Exactly as shown below, retype every line of the data.

[Records excerpted from a collection]
-------
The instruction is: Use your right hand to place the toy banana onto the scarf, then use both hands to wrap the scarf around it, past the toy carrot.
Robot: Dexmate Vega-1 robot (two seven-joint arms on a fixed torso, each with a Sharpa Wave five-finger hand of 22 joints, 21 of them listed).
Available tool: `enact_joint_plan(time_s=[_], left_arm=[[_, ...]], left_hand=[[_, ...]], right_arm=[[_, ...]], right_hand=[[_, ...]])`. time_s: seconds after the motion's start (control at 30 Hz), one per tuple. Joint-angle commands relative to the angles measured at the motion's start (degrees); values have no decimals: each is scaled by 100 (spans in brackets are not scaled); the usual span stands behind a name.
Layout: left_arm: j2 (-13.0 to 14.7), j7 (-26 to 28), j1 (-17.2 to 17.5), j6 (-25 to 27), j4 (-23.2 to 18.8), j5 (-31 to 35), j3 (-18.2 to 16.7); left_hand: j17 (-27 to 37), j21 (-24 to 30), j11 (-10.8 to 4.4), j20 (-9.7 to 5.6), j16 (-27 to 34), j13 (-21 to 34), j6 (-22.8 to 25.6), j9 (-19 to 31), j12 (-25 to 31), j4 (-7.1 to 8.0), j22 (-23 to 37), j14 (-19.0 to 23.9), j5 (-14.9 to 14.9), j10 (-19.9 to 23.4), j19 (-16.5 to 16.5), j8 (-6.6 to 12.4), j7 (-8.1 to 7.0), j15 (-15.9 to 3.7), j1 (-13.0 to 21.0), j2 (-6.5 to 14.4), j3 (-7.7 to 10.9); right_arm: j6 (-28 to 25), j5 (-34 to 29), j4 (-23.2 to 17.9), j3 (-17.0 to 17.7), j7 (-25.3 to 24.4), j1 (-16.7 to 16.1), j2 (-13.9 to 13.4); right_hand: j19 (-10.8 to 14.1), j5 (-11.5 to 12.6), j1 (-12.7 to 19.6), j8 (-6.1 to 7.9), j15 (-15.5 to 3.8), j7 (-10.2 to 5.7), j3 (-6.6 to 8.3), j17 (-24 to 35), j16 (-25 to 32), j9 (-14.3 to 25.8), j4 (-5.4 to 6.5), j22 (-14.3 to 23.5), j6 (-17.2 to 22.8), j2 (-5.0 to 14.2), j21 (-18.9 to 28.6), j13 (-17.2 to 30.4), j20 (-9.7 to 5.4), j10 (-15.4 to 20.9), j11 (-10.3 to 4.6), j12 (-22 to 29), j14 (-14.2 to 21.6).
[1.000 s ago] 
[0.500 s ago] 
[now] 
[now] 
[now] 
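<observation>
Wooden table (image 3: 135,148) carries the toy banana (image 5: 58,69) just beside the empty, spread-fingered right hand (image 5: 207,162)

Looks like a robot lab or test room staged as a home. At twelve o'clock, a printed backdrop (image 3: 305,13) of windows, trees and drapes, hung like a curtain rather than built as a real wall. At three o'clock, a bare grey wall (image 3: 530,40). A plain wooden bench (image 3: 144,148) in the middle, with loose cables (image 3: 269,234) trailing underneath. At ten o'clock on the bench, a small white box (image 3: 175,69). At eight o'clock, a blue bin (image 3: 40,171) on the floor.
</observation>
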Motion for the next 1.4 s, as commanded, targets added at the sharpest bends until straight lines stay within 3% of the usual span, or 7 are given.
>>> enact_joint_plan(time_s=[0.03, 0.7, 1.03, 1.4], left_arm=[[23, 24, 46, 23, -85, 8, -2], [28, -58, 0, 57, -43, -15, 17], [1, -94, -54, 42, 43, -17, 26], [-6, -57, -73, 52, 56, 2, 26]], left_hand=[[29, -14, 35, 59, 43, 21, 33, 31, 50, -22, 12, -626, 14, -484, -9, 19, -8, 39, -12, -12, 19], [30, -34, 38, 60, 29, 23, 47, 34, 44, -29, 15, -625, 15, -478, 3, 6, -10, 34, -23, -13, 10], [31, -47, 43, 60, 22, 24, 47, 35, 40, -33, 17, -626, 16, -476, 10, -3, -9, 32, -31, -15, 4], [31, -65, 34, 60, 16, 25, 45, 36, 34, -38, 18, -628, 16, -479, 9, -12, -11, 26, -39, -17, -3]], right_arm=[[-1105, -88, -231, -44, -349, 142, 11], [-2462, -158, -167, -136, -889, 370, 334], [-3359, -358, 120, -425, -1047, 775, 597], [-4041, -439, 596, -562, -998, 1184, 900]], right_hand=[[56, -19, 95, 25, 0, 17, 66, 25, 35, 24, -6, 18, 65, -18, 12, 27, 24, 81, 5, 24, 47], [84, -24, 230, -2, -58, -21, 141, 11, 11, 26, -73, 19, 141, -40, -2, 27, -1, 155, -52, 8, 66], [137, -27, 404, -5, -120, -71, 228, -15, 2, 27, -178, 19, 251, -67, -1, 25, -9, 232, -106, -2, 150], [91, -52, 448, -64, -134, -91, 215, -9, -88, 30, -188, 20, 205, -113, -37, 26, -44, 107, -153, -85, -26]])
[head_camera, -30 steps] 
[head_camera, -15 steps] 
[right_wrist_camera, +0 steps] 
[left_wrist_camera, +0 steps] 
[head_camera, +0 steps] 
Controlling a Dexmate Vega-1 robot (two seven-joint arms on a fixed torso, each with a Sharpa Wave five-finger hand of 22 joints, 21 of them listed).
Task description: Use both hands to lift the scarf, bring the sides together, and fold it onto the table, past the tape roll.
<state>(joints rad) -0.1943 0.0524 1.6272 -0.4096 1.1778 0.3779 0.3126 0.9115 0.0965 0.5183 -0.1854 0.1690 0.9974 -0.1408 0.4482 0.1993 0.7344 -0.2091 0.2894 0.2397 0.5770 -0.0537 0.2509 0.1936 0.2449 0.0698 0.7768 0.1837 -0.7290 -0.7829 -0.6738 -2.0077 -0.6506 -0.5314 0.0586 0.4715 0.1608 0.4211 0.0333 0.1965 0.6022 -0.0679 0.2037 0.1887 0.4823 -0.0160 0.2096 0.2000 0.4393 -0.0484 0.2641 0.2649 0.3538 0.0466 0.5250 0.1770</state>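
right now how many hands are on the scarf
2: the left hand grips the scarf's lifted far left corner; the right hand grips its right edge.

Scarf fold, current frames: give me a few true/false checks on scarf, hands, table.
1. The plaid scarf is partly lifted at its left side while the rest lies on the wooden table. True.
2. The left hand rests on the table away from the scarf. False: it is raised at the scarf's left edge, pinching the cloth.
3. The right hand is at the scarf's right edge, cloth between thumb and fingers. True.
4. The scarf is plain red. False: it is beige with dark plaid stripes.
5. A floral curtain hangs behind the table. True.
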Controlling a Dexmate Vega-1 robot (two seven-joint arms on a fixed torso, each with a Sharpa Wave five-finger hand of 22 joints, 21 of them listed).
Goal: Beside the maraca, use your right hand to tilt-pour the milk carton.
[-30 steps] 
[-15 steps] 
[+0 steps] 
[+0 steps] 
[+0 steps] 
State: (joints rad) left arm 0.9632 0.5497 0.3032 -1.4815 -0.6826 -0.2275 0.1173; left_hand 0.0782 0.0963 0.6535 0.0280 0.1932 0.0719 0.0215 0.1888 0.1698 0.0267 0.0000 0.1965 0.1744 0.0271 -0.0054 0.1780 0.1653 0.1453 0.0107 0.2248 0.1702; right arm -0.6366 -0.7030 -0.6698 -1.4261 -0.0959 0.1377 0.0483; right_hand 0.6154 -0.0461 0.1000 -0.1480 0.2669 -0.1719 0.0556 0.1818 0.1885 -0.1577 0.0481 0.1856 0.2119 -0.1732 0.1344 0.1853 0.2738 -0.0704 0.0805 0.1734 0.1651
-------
§ Task solution
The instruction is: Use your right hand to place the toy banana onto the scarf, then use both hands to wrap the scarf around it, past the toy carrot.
Robot: Dexmate Vega-1 robot (two seven-joint arms on a fixed torso, each with a Sharpa Wave five-finger hand of 22 joints, 21 of them listed).
Available tool: `enact_joint_plan(time_s=[_], left_arm=[[_, ...]], left_hand=[[_, ...]], right_arm=[[_, ...]], right_hand=[[_, ...]])`. time_s: seconds after the motion's start (control at 30 Hz), one per tuple. Joint-angle commands relative to the angles measured at the motion's start (degrees); values have no decimals: each is scaled by 100 (spans in brackets are not scaled); the usual span stands behind a name.
Layout: left_arm: j2 (-13.0 to 14.7), j7 (-26 to 28), j1 (-17.2 to 17.5), j6 (-25 to 27), j4 (-23.2 to 18.8), j5 (-31 to 35), j3 (-18.2 to 16.7); left_hand: j17 (-27 to 37), j21 (-24 to 30), j11 (-10.8 to 4.4), j20 (-9.7 to 5.6), j16 (-27 to 34), j13 (-21 to 34), j6 (-22.8 to 25.6), j9 (-19 to 31), j12 (-25 to 31), j4 (-7.1 to 8.0), j22 (-23 to 37), j14 (-19.0 to 23.9), j5 (-14.9 to 14.9), j10 (-19.9 to 23.4), j19 (-16.5 to 16.5), j8 (-6.6 to 12.4), j7 (-8.1 to 7.0), j15 (-15.9 to 3.7), j1 (-13.0 to 21.0), j2 (-6.5 to 14.4), j3 (-7.7 to 10.9); right_arm: j6 (-28 to 25), j5 (-34 to 29), j4 (-23.2 to 17.9), j3 (-17.0 to 17.7), j7 (-25.3 to 24.4), j1 (-16.7 to 16.1), j2 (-13.9 to 13.4); right_hand: j19 (-10.8 to 14.1), j5 (-11.5 to 12.6), j1 (-12.7 to 19.6), j8 (-6.1 to 7.9), j15 (-15.5 to 3.8), j7 (-10.2 to 5.7), j3 (-6.6 to 8.3), j17 (-24 to 35), j16 (-25 to 32), j9 (-14.3 to 25.8), j4 (-5.4 to 6.5), j22 (-14.3 to 23.5), j6 (-17.2 to 22.8), j2 (-5.0 to 14.2), j21 (-18.9 to 28.6), j13 (-17.2 to 30.4), j20 (-9.7 to 5.4), j10 (-15.4 to 20.9), j11 (-10.3 to 4.6), j12 (-22 to 29), j14 (-14.2 to 21.6).
[1.000 s ago] 
[0.500 s ago] 
[now] 
[now] 
[now] 
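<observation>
Wooden table (image 3: 135,148) carries the toy banana (image 5: 58,69) just beside the empty, spread-fingered right hand (image 5: 207,162)

Looks like a robot lab or test room staged as a home. At twelve o'clock, a printed backdrop (image 3: 305,13) of windows, trees and drapes, hung like a curtain rather than built as a real wall. At three o'clock, a bare grey wall (image 3: 530,40). A plain wooden bench (image 3: 144,148) in the middle, with loose cables (image 3: 269,234) trailing underneath. At ten o'clock on the bench, a small white box (image 3: 175,69). At eight o'clock, a blue bin (image 3: 40,171) on the floor.
</observation>
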Motion for the next 1.4 s, as commanded, targets added at the sharpest bends until straight lines stay within 3% of the usual span, or 7 are given.
>>> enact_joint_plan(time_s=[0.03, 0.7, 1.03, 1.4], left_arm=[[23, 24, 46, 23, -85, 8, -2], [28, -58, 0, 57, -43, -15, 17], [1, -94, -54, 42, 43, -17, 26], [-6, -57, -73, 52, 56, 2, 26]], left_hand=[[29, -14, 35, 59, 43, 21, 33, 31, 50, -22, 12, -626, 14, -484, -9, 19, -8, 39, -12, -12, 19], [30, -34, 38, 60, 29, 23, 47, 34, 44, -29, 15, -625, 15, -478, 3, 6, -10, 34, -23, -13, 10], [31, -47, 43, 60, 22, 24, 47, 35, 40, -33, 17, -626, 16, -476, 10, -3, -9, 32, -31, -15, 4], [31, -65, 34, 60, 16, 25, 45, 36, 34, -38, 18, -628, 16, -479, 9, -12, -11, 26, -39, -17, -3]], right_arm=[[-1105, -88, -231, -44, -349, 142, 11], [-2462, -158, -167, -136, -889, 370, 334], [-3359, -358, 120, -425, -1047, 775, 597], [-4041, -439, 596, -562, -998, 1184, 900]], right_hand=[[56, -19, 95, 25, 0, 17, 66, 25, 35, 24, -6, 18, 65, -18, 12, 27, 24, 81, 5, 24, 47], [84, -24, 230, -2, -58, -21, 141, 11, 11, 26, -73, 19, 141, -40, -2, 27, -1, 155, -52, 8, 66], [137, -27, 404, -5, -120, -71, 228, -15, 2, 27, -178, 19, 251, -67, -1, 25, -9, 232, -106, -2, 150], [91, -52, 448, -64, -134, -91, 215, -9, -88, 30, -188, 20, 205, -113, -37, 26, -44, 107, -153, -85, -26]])
[head_camera, -30 steps] 
[head_camera, -15 steps] 
[right_wrist_camera, +0 steps] 
[left_wrist_camera, +0 steps] 
[head_camera, +0 steps] 
Controlling a Dexmate Vega-1 robot (two seven-joint arms on a fixed torso, each with a Sharpa Wave five-finger hand of 22 joints, 21 of them listed).
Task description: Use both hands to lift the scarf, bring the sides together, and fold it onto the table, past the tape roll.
<state>(joints rad) -0.1943 0.0524 1.6272 -0.4096 1.1778 0.3779 0.3126 0.9115 0.0965 0.5183 -0.1854 0.1690 0.9974 -0.1408 0.4482 0.1993 0.7344 -0.2091 0.2894 0.2397 0.5770 -0.0537 0.2509 0.1936 0.2449 0.0698 0.7768 0.1837 -0.7290 -0.7829 -0.6738 -2.0077 -0.6506 -0.5314 0.0586 0.4715 0.1608 0.4211 0.0333 0.1965 0.6022 -0.0679 0.2037 0.1887 0.4823 -0.0160 0.2096 0.2000 0.4393 -0.0484 0.2641 0.2649 0.3538 0.0466 0.5250 0.1770</state>
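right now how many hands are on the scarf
2: the left hand grips the scarf's lifted far left corner; the right hand grips its right edge.

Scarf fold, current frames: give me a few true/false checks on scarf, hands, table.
1. The plaid scarf is partly lifted at its left side while the rest lies on the wooden table. True.
2. The left hand rests on the table away from the scarf. False: it is raised at the scarf's left edge, pinching the cloth.
3. The right hand is at the scarf's right edge, cloth between thumb and fingers. True.
4. The scarf is plain red. False: it is beige with dark plaid stripes.
5. A floral curtain hangs behind the table. True.
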Controlling a Dexmate Vega-1 robot (two seven-joint arms on a fixed torso, each with a Sharpa Wave five-finger hand of 22 joints, 21 of them listed).
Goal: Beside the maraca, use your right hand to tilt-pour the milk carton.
[-30 steps] 
[-15 steps] 
[+0 steps] 
[+0 steps] 
[+0 steps] 
State: (joints rad) left arm 0.9632 0.5497 0.3032 -1.4815 -0.6826 -0.2275 0.1173; left_hand 0.0782 0.0963 0.6535 0.0280 0.1932 0.0719 0.0215 0.1888 0.1698 0.0267 0.0000 0.1965 0.1744 0.0271 -0.0054 0.1780 0.1653 0.1453 0.0107 0.2248 0.1702; right arm -0.6366 -0.7030 -0.6698 -1.4261 -0.0959 0.1377 0.0483; right_hand 0.6154 -0.0461 0.1000 -0.1480 0.2669 -0.1719 0.0556 0.1818 0.1885 -0.1577 0.0481 0.1856 0.2119 -0.1732 0.1344 0.1853 0.2738 -0.0704 0.0805 0.1734 0.1651

The given answer completes the exercise.